WHAT THE EXERCISE ASKS: All of the data must be written out verbatim, with pictures excluded.

INFORMATION SHOWN:
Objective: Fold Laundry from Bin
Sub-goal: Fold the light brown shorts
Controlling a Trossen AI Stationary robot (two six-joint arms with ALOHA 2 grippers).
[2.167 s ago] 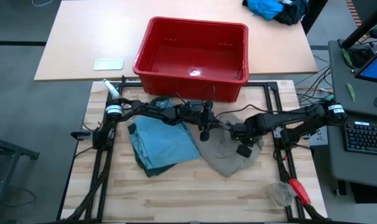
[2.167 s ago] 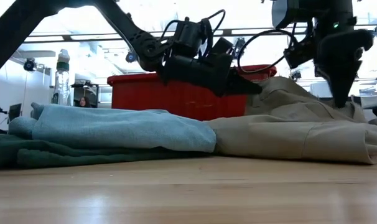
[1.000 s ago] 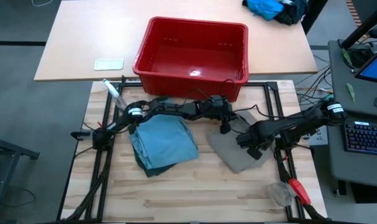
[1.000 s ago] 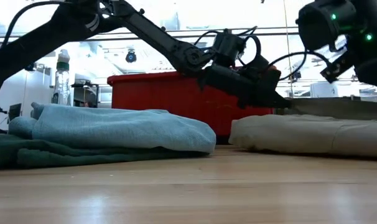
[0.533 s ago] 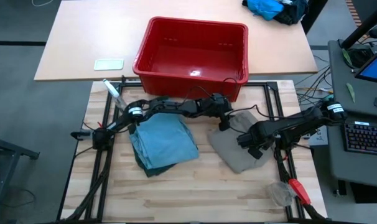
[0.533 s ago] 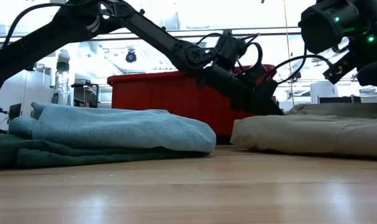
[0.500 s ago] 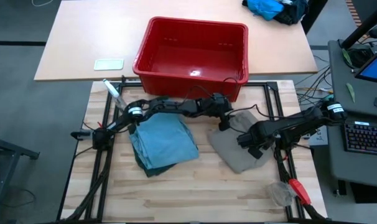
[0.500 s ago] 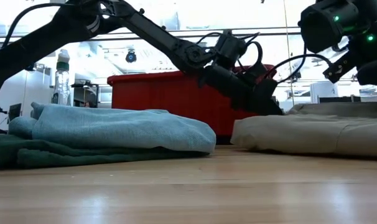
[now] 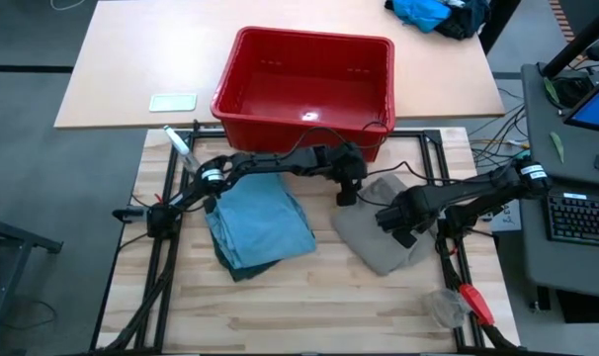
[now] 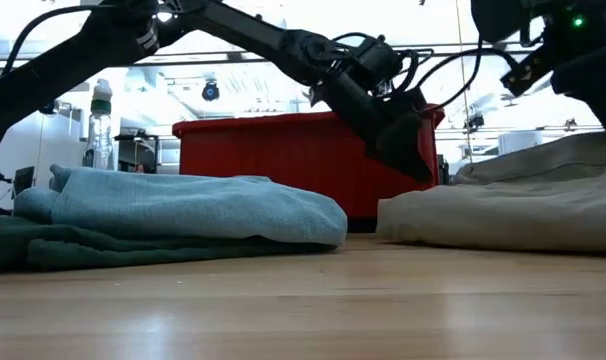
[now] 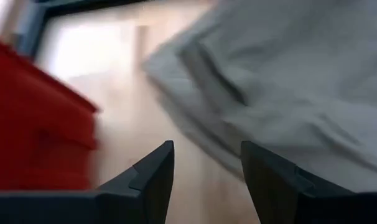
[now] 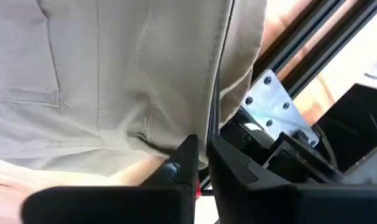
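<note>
Near the table's back edge, beside the empty red bin (image 9: 307, 91), the left gripper (image 9: 345, 194) hung with fingers apart, clear of the khaki garment (image 9: 379, 229), whose fold the right gripper (image 9: 402, 235) pinched shut to keep it flat.

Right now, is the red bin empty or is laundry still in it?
Empty. The high view looks straight into the red bin and shows only its bare floor; the khaki garment and light blue garment lie on the table.
</note>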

RESULT BELOW:
Objective: Fold Laundry from Bin
Sub-goal: Fold the light brown shorts
Controlling a Trossen AI Stationary robot (two six-joint arms with ALOHA 2 grippers).
[2.167 s ago] 
[2.167 s ago] 
[1.000 s ago] 
[1.000 s ago] 
[0.533 s ago] 
[0.533 s ago] 
[0.500 s ago] 
[0.500 s ago] 
[now] 
[now] 
[now] 
[now] 
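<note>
Near the table's back edge, beside the empty red bin (image 9: 307, 91), the left gripper (image 9: 345, 194) hung with fingers apart, clear of the khaki garment (image 9: 379, 229), whose fold the right gripper (image 9: 402, 235) pinched shut to keep it flat.

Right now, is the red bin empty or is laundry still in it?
Empty. The high view looks straight into the red bin and shows only its bare floor; the khaki garment and light blue garment lie on the table.
</note>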

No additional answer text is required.